Work required:
Without including any pictures, write out the data below exactly.

Provided data:
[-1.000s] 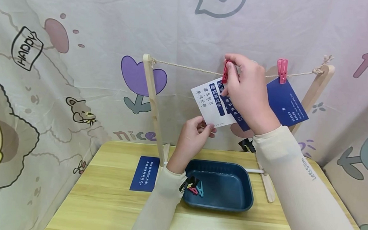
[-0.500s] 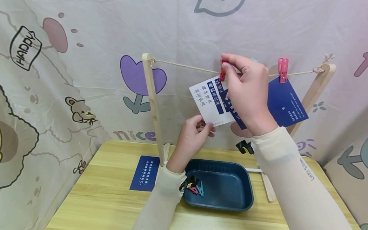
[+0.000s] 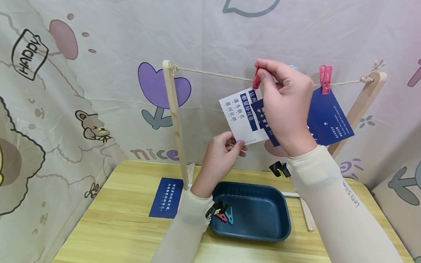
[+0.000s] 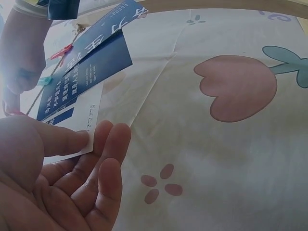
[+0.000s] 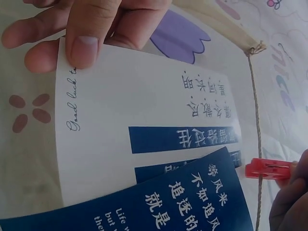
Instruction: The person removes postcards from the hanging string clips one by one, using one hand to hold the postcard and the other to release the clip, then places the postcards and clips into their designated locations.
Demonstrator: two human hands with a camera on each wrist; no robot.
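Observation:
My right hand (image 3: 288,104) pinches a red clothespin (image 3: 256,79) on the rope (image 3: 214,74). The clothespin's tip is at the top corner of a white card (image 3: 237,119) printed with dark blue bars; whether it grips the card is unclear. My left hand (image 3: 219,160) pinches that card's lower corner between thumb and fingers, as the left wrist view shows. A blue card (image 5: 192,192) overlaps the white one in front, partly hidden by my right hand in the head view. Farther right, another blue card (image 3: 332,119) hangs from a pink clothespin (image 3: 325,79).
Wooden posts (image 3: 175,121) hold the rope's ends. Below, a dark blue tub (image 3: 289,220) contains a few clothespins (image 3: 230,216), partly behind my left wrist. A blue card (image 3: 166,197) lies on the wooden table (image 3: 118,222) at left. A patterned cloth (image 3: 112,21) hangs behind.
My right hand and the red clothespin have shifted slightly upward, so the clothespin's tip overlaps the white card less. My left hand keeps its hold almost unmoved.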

Problem solution:
[-1.000s] 
[-0.500s] 
[+0.000s] 
[+0.000s] 
[+0.000s] 
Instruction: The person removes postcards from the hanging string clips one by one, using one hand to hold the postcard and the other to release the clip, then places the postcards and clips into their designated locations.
Demonstrator: two human hands with a camera on each wrist; no robot.
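Observation:
My right hand (image 3: 288,104) pinches a red clothespin (image 3: 256,79) on the rope (image 3: 214,74). The clothespin's tip is at the top corner of a white card (image 3: 237,119) printed with dark blue bars; whether it grips the card is unclear. My left hand (image 3: 219,160) pinches that card's lower corner between thumb and fingers, as the left wrist view shows. A blue card (image 5: 192,192) overlaps the white one in front, partly hidden by my right hand in the head view. Farther right, another blue card (image 3: 332,119) hangs from a pink clothespin (image 3: 325,79).
Wooden posts (image 3: 175,121) hold the rope's ends. Below, a dark blue tub (image 3: 289,220) contains a few clothespins (image 3: 230,216), partly behind my left wrist. A blue card (image 3: 166,197) lies on the wooden table (image 3: 118,222) at left. A patterned cloth (image 3: 112,21) hangs behind.
My right hand and the red clothespin have shifted slightly upward, so the clothespin's tip overlaps the white card less. My left hand keeps its hold almost unmoved.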

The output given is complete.